La Légion d'Honneur de Maurice Schumann, remise au résistant halluinois Albert Desmedt.



Il y a  20 ans, le résistant, journaliste honoraire, conseiller général de Tourcoing-Nord, le maire d’Halluin en exercice devait décéder le 25 juillet 1987 à son domicile.

 

Agé de 70 ans, Albert Desmedt avait consacré plus de 40 ans de sa vie à l’écoute de ses concitoyens et des habitants de la Vallée de la Lys.

 

En mai 1945, il était entré à la rédaction de « Nord Eclair » pour couvrir l’actualité de ces communes frontalières. Une expérience d’homme de terrain qu’il mit ensuite, à partir du 1er janvier 1959,  au service de « La Voix du Nord », toujours dans la Vallée de la Lys et qui fut pour beaucoup dans sa carrière politique. Sa compétence, sa plume permirent à l’édition « Métro-Lys » de prendre un remarquable essor.

 

Chacun, outre la sympathie qu’il lui portait appréciait l’humour d’Albert Desmedt, ses billets signés « ADES », spirituels, incisifs mais jamais méchants. Au sein du journal VdN on l’écoutait attentivement. Sa franchise, parfois dérangeante, était appréciée. Il sut prendre des responsabilités syndicales : c’est ainsi qu’il fut élu délégué syndical, qu’il fut membre du comité d’entreprise de « La Voix du Nord » et membre du bureau national de la C.G.C.

 

Après 22 années au service du journal, en décembre 1981, une foule impressionnante vint souhaiter une bonne retraite à Albert.

 

Mais pour Albert Desmedt, retraite ne pouvait signifier inactivité. C’est ainsi qu’en mars 1983,  il se présentait en effet aux élections municipales à Halluin. Et lui qui avait couvert tant d’évènements le crée.

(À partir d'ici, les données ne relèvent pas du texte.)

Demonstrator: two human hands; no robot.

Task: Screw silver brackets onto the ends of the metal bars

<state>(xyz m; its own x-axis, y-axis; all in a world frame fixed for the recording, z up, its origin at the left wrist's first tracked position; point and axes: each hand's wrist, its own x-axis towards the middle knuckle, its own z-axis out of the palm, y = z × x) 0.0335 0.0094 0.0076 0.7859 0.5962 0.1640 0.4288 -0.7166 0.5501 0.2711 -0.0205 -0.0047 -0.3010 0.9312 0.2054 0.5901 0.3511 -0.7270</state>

A la surprise des pronostiqueurs, avec sa liste il emporte la mairie et devient maire d’Halluin le 19 mars 1983 au soir.

 

A la tête d’une liste d’amis représentant un large éventail socio-professionnel, ayant obtenu « sans le solliciter » le soutien du RPR et de l’UDF au second tour, Albert Desmedt qui avait développé sa campagne sur le thème « sécurité et gestion » devait d’abord son élection au réseau de relations sans pareil qu’il avait noué au cours de sa carrière professionnelle.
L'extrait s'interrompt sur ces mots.